Jay Heiferman stands in front of the downtown Homewood bike
rack and bicycle that he painted with the same design.
(Nick Ulanowski/H-F Chronicle)

For Heiferman, making artwork is something he’s always done. It helps him focus or take a break from stress – or a combination of both.

“Creativity and artwork for me is a certain level of transcendental focus,” Heiferman said, adding that he often listens to podcasts while being creative. “Other times, I’m able to just tune out and [the artwork] becomes the focus in itself.”

Heiferman said he’s “doodled” many designs during meetings. This activity didn’t distract him but instead helped him pay attention. Heiferman has held onto hundreds of pages of these drawings.

In May 2020, while stuck at home because of the COVID-19 pandemic, Heiferman embarked on a large painting project in his garage. He installed a mechanism for swinging and dripping paint onto 12 different canvases. These paintings were made to be displayed together as one piece. 

“I discovered that the process was very slow,” Heiferman said. “Because every time you did one color, you had to basically let it dry before you could do another color. And since each piece had perhaps dozens of patterns, it took many days to do each one of them.” 

Working on this painting project daily, Heiferman said he didn’t finish until “just as the weather was getting too cold to work in my garage” in October.

“I created an outlet to express myself,” Heiferman said “Maybe I was expressing my feelings. Who knows? I’m in some kind of trance while I do the work.”

In the spring of 2021, Heiferman participated in Home Tweet Homewood, a Homewood Business Association (HBA) and Homewood Science Center event where participants decorated wooden birdhouses. 

Participants purchased the birdhouses from the Homewood Science Center.

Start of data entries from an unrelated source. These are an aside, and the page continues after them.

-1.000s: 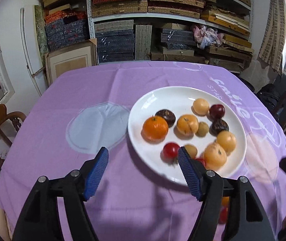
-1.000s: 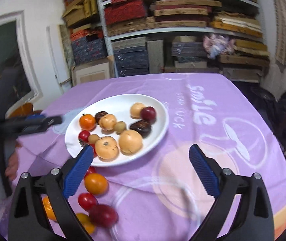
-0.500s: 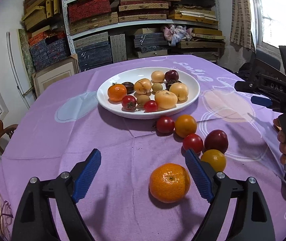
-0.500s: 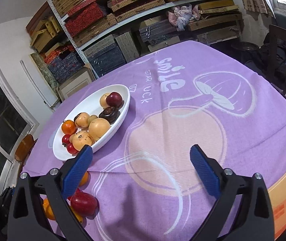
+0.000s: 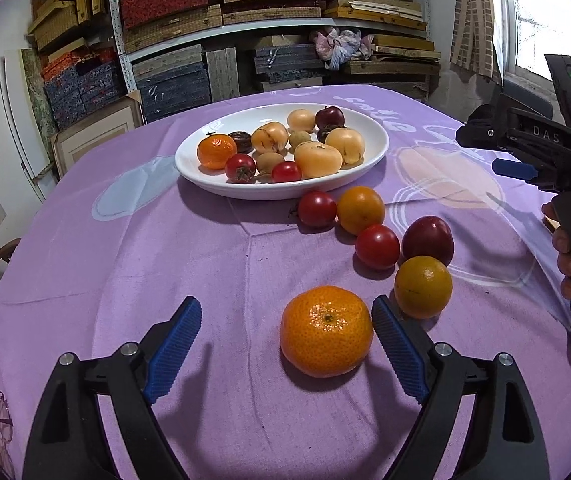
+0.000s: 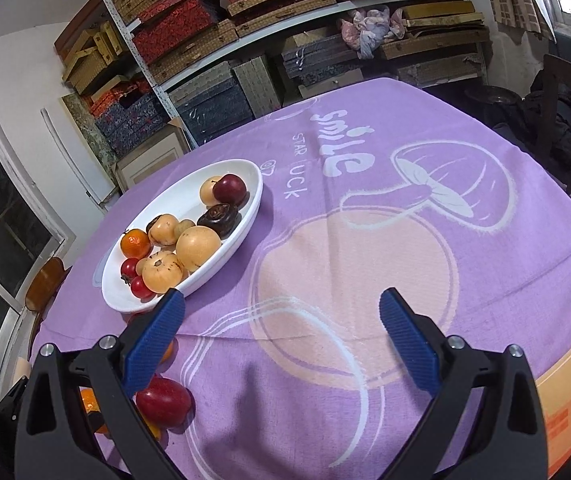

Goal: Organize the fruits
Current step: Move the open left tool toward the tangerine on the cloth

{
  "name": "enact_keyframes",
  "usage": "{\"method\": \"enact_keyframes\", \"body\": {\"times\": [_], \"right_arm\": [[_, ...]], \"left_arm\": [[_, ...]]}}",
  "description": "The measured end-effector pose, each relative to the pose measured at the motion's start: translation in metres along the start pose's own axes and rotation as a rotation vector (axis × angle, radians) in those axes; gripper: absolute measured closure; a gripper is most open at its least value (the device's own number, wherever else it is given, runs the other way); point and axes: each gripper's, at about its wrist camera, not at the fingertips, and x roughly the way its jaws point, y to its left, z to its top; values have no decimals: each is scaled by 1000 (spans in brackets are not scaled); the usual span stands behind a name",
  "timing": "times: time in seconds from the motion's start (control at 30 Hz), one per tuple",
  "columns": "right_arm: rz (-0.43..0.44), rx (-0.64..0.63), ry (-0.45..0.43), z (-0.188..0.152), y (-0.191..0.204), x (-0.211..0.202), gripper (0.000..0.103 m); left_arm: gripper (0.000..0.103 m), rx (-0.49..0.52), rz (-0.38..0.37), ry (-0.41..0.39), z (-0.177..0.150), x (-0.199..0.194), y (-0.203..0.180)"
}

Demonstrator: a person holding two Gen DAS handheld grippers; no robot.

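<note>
The left gripper (image 5: 285, 344) is spread wide and holds nothing; the bright orange, dimpled mandarin (image 5: 326, 331) sits on the purple-clothed table (image 5: 165, 264) between its blue ribbed fingers (image 5: 395, 350), far off centre — close against the right-hand finger, if not touching it, with a broad gap to the left-hand one. Closing from here looks risky: the left-hand finger would have to sweep across that gap, and the round fruit could roll or squirt forward out of the pinch instead of being caught.

Just beyond the right-hand finger lies a darker orange round fruit (image 5: 423, 287), and past it a cluster — a deep red plum (image 5: 428, 240), two small red tomatoes (image 5: 377, 246) and another orange fruit (image 5: 360, 210). A nudge to the mandarin would likely knock into these and scatter them across the smooth cloth, perhaps toward the table edge.

Farther ahead stands the white oval ceramic plate (image 5: 213, 184), already crowded with fruit, so a mandarin set down carelessly may roll others off its shallow rim.

The right gripper (image 6: 281, 340) also stands apart and empty, hovering over bare cloth; the plum lies just beside its left-hand finger, where a careless drop could bump it.
</note>
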Motion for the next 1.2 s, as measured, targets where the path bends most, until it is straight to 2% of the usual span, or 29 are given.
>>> {"method": "enact_keyframes", "body": {"times": [0.13,0.23,0.37,0.63,0.77,0.97,1.2], "right_arm": [[-2,-6,3,-1,3,0,7],[-3,-12,5,-2,4,1,7],[-5,-13,6,-2,3,1,7],[-6,-21,7,-1,4,1,7],[-8,-36,5,-2,7,1,7],[-13,-66,6,-4,12,0,7],[-13,-73,6,-5,15,0,7]], "left_arm": [[15,-18,-16,56,0,12,3],[15,-79,-42,90,0,21,13],[17,-92,36,75,1,18,25],[17,-205,84,92,-2,15,65],[22,-245,42,109,-7,12,74],[35,-201,-1,82,-10,2,65],[39,-182,-36,82,-9,5,58]]}}
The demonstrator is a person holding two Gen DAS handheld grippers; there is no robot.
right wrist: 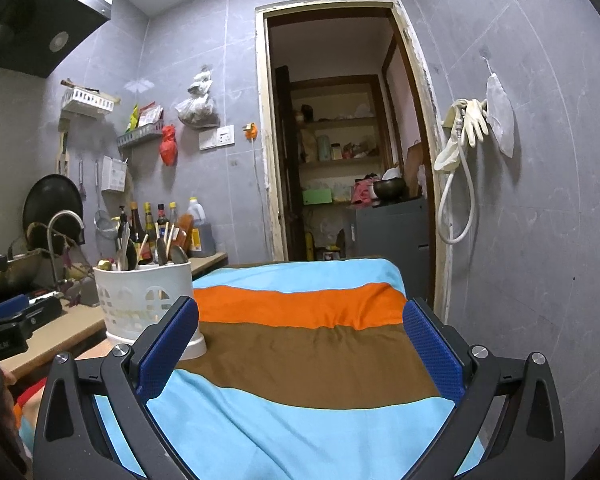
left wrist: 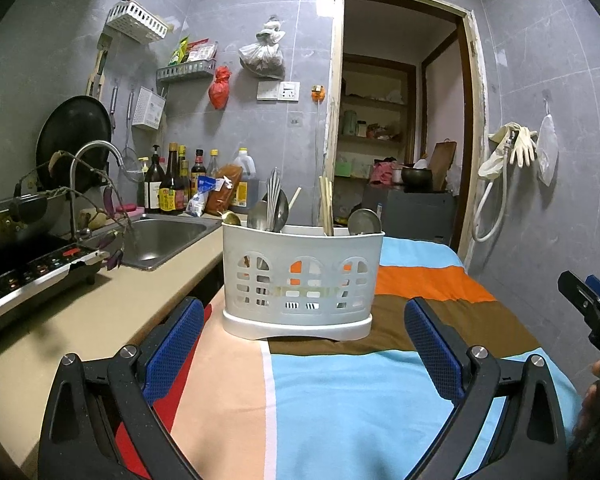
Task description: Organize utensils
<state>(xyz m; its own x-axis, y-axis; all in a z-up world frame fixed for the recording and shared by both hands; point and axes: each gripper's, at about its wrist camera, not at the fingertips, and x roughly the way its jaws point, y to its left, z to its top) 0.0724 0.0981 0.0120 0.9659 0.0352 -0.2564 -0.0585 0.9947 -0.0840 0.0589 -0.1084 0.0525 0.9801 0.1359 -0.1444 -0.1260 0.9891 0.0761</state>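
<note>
You held both grippers empty above the cloth [left wrist: 340, 400]. The left gripper [left wrist: 304, 344] had its blue pads [left wrist: 176, 344] wide apart, and the caddy [left wrist: 302, 280] stood straight ahead of it, near but not between the pads. The right gripper [right wrist: 300, 352] was also wide apart and pointed at bare cloth, with the caddy just behind its left pad in that view.

The caddy stood upright on the striped cloth, close to the edge beside the counter [left wrist: 100, 320]. The utensils were already inside: spoons [left wrist: 268, 208] in the left part, chopsticks [left wrist: 326, 204] in the middle, one more spoon [left wrist: 364, 222] at the right. I saw no loose utensil on the cloth, so the task seemed almost finished or not yet started; I could not tell which.

The risks from here, in my judgement:
- The cloth looked soft and wrinkled, so a push on the caddy could tip it.
- The caddy was light plastic with tall handles above the rim; catching a handle with a pad could pull it over toward the counter gap.
- The two grippers were near each other on the right side, so they could collide.
</note>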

The completed birdhouses were displayed at Homewood’s Artisan Street Fair and around town before being auctioned off by the village; 70% of the proceeds were donated to Homewood Science Center and the other 30% were donated to HBA.

Jay Heiferman talks about his bike art project following the Bike the Gem ride in 2023. (Eric Crump/H-F Chronicle)

With extreme attention to detail, Heiferman added black ink and a small amount of green ink to a brown birdhouse. Part of his design featured shapes resembling a flower or perhaps a star. Words, mathematical symbols and windows, doors and stairs making a street scene in Amsterdam were inked onto the birdhouse. The rectangular shapes were smaller than a centimeter. 

Heiferman said he couldn’t bear to give up the birdhouse he decorated. He placed the winning bid and took the birdhouse back home with him. 

“I can’t give up anything,” Heiferman said. “I can’t give it away. I can’t sell it.”

When painting the downtown Homewood bike rack in the summer of 2023, his design was much more colorful. There were varying shades of green, blue, pink and orange. The same design was painted onto his bicycle.

The number 79 is painted on the bike rack because Heiferman used to live on 79th Street in Chicago, he said. 

That is the only public art project he’s worked on, but he’d love to do something like that again, Heiferman said. He said he’d love the opportunity to display his 12-piece interconnected paintings.

Heiferman also has edited countless videos of family trips and other events, both public and private, which he sees as “a deep creative endeavor.” He’s posted some of these videos to his YouTube channel.